• Your goal:
Your answer should consist of each line below that includes the word "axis".
---------- Data section ----------
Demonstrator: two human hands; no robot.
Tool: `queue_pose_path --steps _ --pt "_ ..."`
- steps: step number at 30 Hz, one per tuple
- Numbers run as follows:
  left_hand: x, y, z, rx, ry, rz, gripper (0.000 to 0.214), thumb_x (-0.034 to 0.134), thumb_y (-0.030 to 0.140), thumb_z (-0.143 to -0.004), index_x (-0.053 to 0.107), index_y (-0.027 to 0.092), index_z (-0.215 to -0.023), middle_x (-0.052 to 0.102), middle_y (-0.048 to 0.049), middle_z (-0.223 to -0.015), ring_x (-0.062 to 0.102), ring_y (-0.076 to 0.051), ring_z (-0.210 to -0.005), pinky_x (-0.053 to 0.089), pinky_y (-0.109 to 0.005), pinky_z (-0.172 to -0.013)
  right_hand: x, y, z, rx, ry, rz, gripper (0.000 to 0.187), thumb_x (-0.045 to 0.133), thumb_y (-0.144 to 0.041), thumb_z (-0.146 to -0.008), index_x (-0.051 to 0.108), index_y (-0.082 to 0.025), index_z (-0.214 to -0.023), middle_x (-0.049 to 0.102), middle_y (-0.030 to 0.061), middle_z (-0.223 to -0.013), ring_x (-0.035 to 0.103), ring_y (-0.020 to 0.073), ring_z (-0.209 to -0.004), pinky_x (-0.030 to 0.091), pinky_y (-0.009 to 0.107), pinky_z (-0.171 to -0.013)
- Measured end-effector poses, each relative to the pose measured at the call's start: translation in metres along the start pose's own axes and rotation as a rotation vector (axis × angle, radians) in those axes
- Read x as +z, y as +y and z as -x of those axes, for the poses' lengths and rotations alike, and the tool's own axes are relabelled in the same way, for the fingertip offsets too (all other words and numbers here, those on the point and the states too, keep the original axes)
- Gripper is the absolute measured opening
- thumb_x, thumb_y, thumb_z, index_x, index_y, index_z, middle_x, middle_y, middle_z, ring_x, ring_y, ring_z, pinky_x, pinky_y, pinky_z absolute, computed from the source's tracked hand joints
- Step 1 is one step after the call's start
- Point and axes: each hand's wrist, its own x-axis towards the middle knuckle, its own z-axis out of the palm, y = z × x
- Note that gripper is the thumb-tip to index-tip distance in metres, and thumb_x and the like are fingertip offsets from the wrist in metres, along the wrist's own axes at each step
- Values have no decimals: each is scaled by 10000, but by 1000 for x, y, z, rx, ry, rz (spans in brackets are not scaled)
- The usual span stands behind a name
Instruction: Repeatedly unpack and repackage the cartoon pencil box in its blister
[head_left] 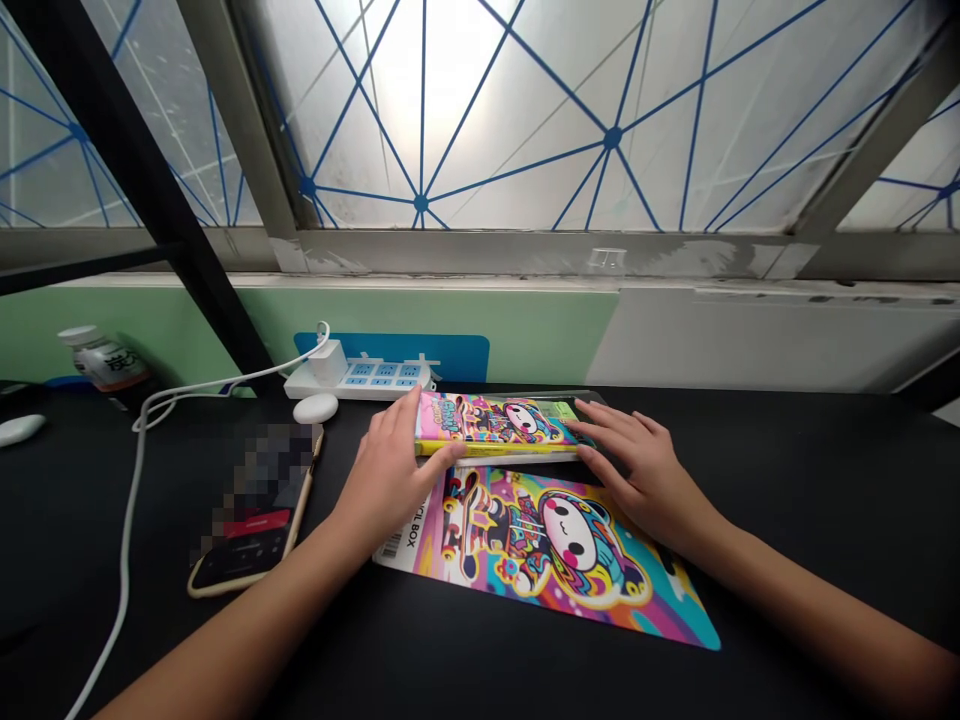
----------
• Response box:
- Measured end-effector poses, each relative to the pose measured at the call's start: translation in metres along the start pose's own axes and rotation as a rotation vector (axis × angle, radians) in those axes
- Point and axes: each hand's wrist, its own x-axis towards the middle knuckle, its own z-axis out of the palm, y = z × x

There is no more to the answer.